Part & Whole Extraction: Towards A Deep Understanding of Quantitative Facts for Percentages in Text
This work addresses a domain-specific problem for natural language processing applications like automated infographic generation, but it is incremental as it builds on existing sequence tagging methods.
The paper tackles the problem of extracting quantitative facts (part and whole) for percentages in text, such as identifying 'like watching football' as part and 'Americans' as whole from '30 percent of Americans like watching football', and achieves improved performance by introducing a skip mechanism in sequence tagging.

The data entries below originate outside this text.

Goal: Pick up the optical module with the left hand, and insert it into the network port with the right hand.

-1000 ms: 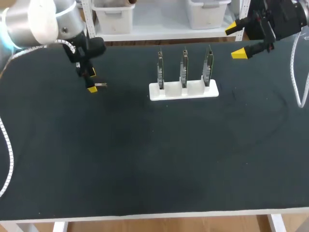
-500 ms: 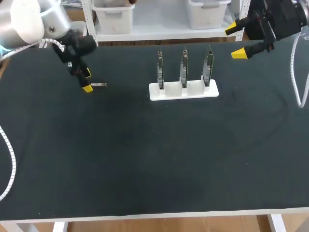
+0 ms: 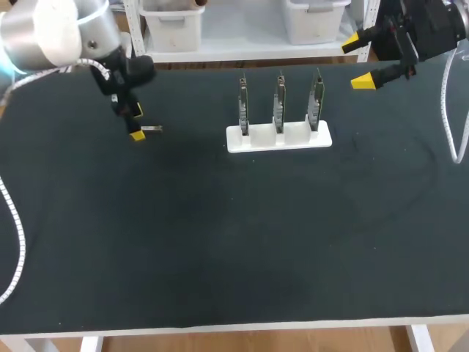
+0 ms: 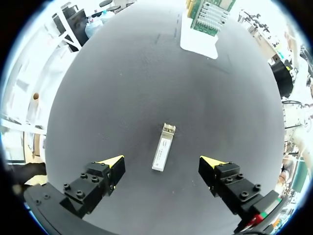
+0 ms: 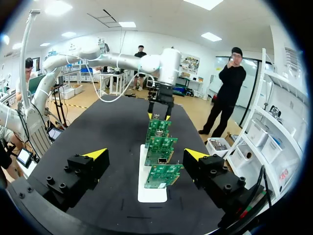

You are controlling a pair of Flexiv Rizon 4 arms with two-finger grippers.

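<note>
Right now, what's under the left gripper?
The optical module lies flat on the black table below the left gripper, between its open fingers, untouched. Nothing covers it; only its underside is hidden.

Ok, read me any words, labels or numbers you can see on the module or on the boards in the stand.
Optical module: any print on it is too small to read.
Circuit boards in the white stand: markings too blurred to read.
Nothing else shows readable text.

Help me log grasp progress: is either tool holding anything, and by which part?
Nothing is held. The left tool is open above the optical module, which lies untouched on the table between its fingers; the right tool is open and empty.
</note>
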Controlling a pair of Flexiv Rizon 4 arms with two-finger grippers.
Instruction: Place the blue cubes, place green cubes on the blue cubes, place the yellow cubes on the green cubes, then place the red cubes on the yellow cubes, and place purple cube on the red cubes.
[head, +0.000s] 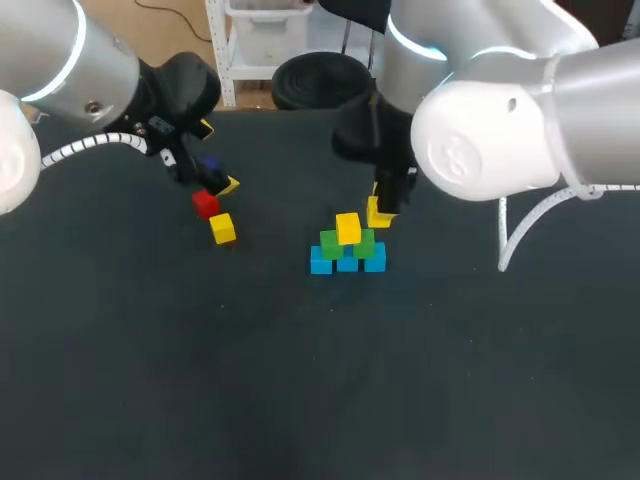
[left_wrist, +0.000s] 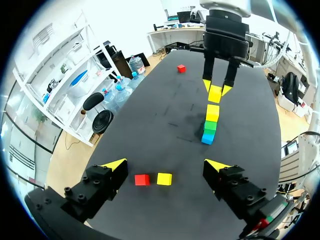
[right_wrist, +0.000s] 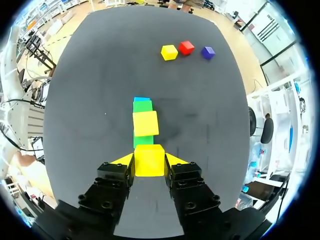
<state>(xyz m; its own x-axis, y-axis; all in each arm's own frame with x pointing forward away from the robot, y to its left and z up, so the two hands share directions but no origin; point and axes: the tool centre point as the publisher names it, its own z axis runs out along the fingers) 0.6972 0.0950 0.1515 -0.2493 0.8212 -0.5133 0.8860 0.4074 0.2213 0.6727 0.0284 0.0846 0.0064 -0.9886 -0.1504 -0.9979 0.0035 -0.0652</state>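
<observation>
There are three small blue cubes (head: 320, 264), two small green cubes (head: 329, 244), three small yellow cubes (head: 223, 229), two small red cubes (left_wrist: 142, 179), one small purple cube (right_wrist: 208, 52) and one black tabletop (head: 450, 380).

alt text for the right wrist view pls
The right gripper is shut on a yellow cube, with the stack just ahead: a second yellow cube on green cubes over blue cubes. Farther ahead, a loose yellow cube, a red cube and a purple cube lie in a row on the table.

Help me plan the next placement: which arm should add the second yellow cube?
Right: the right hand is shut on a yellow cube beside the stack; the left hand is open, farther off.
</observation>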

We study the problem of quantitative facts extraction for text with percentages. For example, given the sentence "30 percent of Americans like watching football, while 20% prefer to watch NBA.", our goal is to obtain a deep understanding of the percentage numbers ("30 percent" and "20%") by extracting their quantitative facts: part ("like watching football" and "prefer to watch NBA") and whole ("Americans). These quantitative facts can empower new applications like automated infographic generation. We formulate part and whole extraction as a sequence tagging problem. Due to the large gap between part/whole and its corresponding percentage, we introduce skip mechanism in sequence modeling, and achieved improved performance on both our task and the CoNLL-2003 named entity recognition task. Experimental results demonstrate that learning to skip in sequence tagging is promising.